Sunday, August 14, 2016

Cooking the Books: Lies, Damned Lies and Statistics (2016)

The Cooking the Books column from the August 2016 issue of the Socialist Standard
It is generally recognised that during the referendum campaign the Brexit side relied on lies – about how much Britain paid to the EU, about how the EU worked, about Turkey being about to join – over and above the usual empty promises of politicians as to how things would be better if they won. The Remain side relied more on misleading statistics.
In April the Treasury released a study purporting to show that a ‘Vote to Leave would make British households £4,300 worse off’ by 2030 (Independent, 18 April). The Remain side immediately translated this into a poster proclaiming ‘£4300 cost to UK families if Britain leaves the EU’. This figure was misleading because it was based on the assumption that Britain left the single market as well as the EU institutions; which does not have to be, and might well turn out not to be the case.
Also, the £4,300 did not represent how much households would lose, but how much they would fail to gain, the assumption being that if Britain stayed in families would be better off by that amount – an empty politicians’ promise as this is not something that the government has the power to deliver or even predict
Nobody knows what things will be like in 2030 or what will happen in between now and then.

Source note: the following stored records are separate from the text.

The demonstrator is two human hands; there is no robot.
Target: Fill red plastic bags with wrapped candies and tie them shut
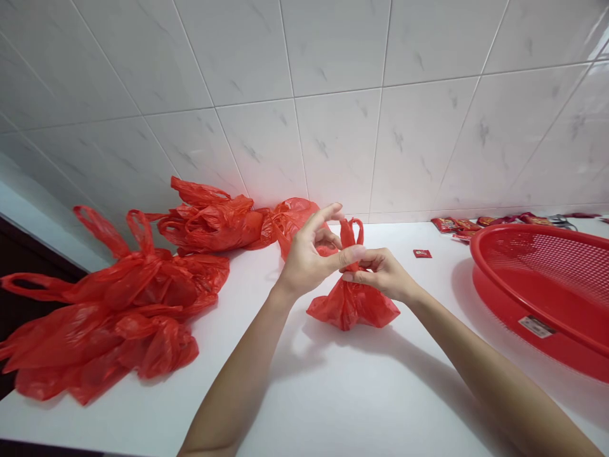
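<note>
Both forearms reach forward from the near edge, converging over the middle of the bench [309, 406]. The right hand [387, 273] comes in from the right, fingers closed in a pinch on the gathered neck of a red plastic bag [352, 308], which sits mid-bench. The left hand [307, 254] arches opposite, fingers raised and parted, thumb at the neck; whether it grips is unclear.

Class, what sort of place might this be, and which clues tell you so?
Probably a kitchen or similar household workspace: a plain white worktop stands against a glossy tiled wall, and red plastic bags and a red mesh basket sit on it.
</note>
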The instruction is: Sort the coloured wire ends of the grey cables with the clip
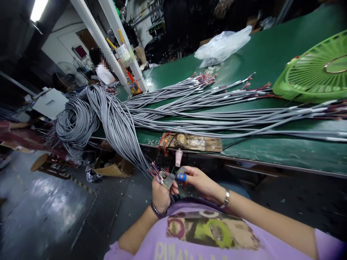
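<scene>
In front of my body, my left hand (161, 196) is closed around the end of a grey cable, with thin coloured wires (154, 171) fanning out above the fingers. A flat grey strip (169, 181) shows at its fingertips; I cannot tell whether it is tape or shielding. Close beside it, my right hand (199, 181) has its fingers pinched together, with a blue wrap on the thumb. What lies between those fingers is too small to make out. A thick bundle of grey cables (116, 133) runs from the bench down to my left hand.
More grey cables (206, 124) lie along the green bench (273, 155). A wooden block (200, 142) sits at its front edge, a pink cylinder (178, 157) below it. A green fan (311, 72) and plastic bag (223, 47) stand farther back. Another person (104, 74) is at far left.
</scene>
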`<state>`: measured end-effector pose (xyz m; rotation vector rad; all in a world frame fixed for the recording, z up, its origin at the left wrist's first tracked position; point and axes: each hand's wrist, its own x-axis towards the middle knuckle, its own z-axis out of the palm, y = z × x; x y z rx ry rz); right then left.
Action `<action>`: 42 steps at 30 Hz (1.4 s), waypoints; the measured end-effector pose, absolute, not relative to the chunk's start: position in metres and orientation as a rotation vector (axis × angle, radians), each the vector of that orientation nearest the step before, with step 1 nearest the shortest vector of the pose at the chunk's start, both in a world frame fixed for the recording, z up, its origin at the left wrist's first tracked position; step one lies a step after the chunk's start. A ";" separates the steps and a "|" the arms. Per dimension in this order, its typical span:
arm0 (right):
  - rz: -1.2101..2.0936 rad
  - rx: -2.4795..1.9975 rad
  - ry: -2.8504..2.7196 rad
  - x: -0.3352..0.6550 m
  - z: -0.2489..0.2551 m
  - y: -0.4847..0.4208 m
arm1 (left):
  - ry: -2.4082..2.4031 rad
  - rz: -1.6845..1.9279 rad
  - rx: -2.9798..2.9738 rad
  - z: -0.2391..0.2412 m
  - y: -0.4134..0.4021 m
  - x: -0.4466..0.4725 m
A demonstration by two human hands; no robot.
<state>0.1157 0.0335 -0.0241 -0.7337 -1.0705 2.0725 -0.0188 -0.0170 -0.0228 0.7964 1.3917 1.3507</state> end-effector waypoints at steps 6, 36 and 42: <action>2.083 -0.740 -1.059 0.125 -0.028 0.034 | 1.294 1.331 0.753 -0.021 -0.016 -0.016; 1.253 -1.372 -1.434 0.211 -0.027 0.034 | 1.167 1.252 0.705 -0.022 -0.013 -0.014; 1.471 -0.943 -1.885 0.168 0.017 0.027 | 1.072 1.101 0.812 -0.010 -0.017 -0.011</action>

This allowed the Brexit side to score a point by ridiculing forecasts as to what things would be like as far as 14 years ahead.
Norman Lamont, a former Tory Chancellor, best known for having to manage Britain’s ignominious exit from the European Exchange Rate Mechanism in September 1992, pointed out:
‘Few forecasts are right for 14 months, let alone 14 years’ (Guardian, 18 April).
Ex-Cabinet Minister Iain Duncan-Smith was even more scathing:
‘If anybody can tell me they know what the global economy is going to be like over the next year let alone the next ten years I have to say they’re either soothsayers or they’ve got some link with God’ (BBC, 16 May).
Both true. Capitalism is an anarchic system in which capitalist firms compete to make as much profit as they can, which leads to ever-repeating boom/slump cycles with the occasional big crash. Added to this is jockeying between states, in furtherance of the economic interests of their capitalists, over trade deals and access to markets and investment outlets, sometimes resulting in war either directly or by proxy.
Taken together, all this makes the course of global capitalism unpredictable and uncontrollable. Experienced politicians know this but still claim the credit when by chance things are going relatively well when they happen to be in office. When, however, things go badly they resort to saying that they were ‘blown off course’. This in fact is an apt metaphor as governments are like the captains of a ship, not just at the mercy of the weather but also having to navigate by sight. They can only react to what capitalism places in their path and which they cannot predict let alone control.
Governments do try to forecast what lies beyond what they can immediately see but, despite the sophisticated models and scenarios, these are essentially just guesstimates and not to be taken as gospel, as the Remain side encouraged voters to believe. According to Lamont, himself a one-time Chancellor, they don’t set much store by them:
‘Any Chancellor of the Exchequer who believes economic forecasts needs his head examined’ (City AM, 27 April).